A Motion Picture Treatment
by Callahan Cleanwood

the basis of a true story

ANGLE ON:

NITT ROMEY'S boyishly handsome, exuberantly happy face.  He
is listening to words of praise pouring out of Hollywood Icon
CLINT EASTWOOD who is addressing a crowd of ROMEY SUPPORTERS.

It's clear the praise of this legend is like a drug - he can't get enough
of it - to a man who has allowed himself very few of life's pleasures.
After the speech, SUPPORTERS gather around NITT to congratulate
him on the words of the Man with no Name.   

Although anxious to work his way to the star, NITT can't help asking
EACH WELL-WISHER, "Did you hear what Clint said?"  As NITT 
basks in the glow of the moments-old memory,

CLINT looks back from a SIDE DOOR.  Behind him stand TWO 
FIGURES IN COWBOY HATS W/FACES IN THE SHADOW.
CLINT sizes up NITT:  "do you think he'll bite?"  

"Reckon he will."  Spit chewing tobacco.

THE THREE  slip out, letting the door close behind them.

ON THE ROMEY PLANE - NIGHT

NAN stands behind ROMEY buckled into his SWIVEL CHAIR.
They are surrounded by CAMPAIGN AIDS, all in shirt sleeves
with loosened ties.   


ROMEY
It's perfect.

CAMPAIGN MANAGER
The risk seems too great.  

ROMEY
What risk?  What could go wrong?

ANGLE ON:

LOGO OF 2012 RNC

PULL BACK TO REVEAL:

SEARCH LIGHTS MOVING OVER STAGE AND HALL looking 
for the MYSTERY GUEST.  

ON A MONITOR - AN ANCHORWOMAN rubs her hands like
Simon Legreed, wondering who the MYSTERY GUEST will be.

CLINT  stands ready to walk on.   NITT comes up BEHIND  him.  
Without turning around, CLINT starts talking:

Imagine, Governor, a movie star who wanted to break into 
performance art.  Being a star, he's used to having his whims
indulged.  Not wanting to start from the bottom and work
his way up, he imagines performing in public the first time
before a huge national audience.    Who knows?   It may be 
the last.  Still he wants to make a splash, so what would be
the best venue to leave his mark.   Not a regular tv show: 
with cable the audience is too splintered; not a sporting 
event: he doesn't want to play 2nd fiddle to a sports event.

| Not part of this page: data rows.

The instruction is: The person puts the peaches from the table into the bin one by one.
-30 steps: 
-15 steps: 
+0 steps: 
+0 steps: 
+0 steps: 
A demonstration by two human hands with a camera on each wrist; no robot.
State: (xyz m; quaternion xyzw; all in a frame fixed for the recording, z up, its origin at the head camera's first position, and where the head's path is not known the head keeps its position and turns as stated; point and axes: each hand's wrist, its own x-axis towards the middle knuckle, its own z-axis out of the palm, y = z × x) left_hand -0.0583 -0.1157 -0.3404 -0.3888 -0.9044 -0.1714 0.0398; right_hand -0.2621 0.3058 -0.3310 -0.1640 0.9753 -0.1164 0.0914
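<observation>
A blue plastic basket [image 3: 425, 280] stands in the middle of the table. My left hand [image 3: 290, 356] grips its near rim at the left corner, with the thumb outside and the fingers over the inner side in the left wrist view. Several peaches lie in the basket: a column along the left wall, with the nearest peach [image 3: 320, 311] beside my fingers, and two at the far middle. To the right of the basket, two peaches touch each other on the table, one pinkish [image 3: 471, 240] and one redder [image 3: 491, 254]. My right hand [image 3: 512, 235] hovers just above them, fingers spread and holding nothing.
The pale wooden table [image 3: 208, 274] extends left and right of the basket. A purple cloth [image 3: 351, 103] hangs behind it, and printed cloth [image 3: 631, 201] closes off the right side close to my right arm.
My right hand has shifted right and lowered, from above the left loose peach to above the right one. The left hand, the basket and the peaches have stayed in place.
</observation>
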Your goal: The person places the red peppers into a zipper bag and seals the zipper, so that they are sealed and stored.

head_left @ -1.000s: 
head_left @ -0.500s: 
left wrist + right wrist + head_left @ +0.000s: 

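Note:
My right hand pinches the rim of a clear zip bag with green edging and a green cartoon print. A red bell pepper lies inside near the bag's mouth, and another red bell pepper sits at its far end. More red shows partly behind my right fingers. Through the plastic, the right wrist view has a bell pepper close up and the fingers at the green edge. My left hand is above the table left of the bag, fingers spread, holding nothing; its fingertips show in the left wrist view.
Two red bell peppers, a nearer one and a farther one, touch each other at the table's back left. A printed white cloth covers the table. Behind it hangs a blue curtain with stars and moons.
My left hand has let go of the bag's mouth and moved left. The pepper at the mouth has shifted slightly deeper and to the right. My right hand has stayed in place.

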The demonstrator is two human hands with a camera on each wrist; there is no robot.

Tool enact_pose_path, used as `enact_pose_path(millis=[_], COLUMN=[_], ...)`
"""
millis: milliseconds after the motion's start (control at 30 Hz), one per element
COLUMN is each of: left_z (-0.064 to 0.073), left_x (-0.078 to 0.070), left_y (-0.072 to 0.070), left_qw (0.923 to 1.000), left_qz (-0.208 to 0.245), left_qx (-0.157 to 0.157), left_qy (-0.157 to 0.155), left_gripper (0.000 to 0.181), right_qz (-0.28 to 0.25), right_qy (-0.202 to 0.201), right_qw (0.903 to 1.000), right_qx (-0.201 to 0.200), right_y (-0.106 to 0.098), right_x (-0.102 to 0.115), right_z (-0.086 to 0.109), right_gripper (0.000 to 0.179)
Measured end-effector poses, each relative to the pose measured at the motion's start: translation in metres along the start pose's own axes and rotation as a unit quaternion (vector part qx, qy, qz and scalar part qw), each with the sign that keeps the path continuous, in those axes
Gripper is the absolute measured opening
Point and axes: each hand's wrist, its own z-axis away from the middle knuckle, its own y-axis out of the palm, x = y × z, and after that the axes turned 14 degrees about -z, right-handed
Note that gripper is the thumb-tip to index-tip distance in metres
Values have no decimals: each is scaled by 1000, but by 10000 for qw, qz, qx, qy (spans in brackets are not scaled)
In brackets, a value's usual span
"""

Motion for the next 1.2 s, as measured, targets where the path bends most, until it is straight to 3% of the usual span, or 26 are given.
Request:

He's got it:  a national political convention, the night the
candidate accepts the nomination.  The big cuhuna, the 
one night Americans still watched tv together as a nation.
Only one problem:  how to upstage the candidate.  The
Star wants to be the star, not the supporting player,
but he's just the opening act.  What to do?  What to do?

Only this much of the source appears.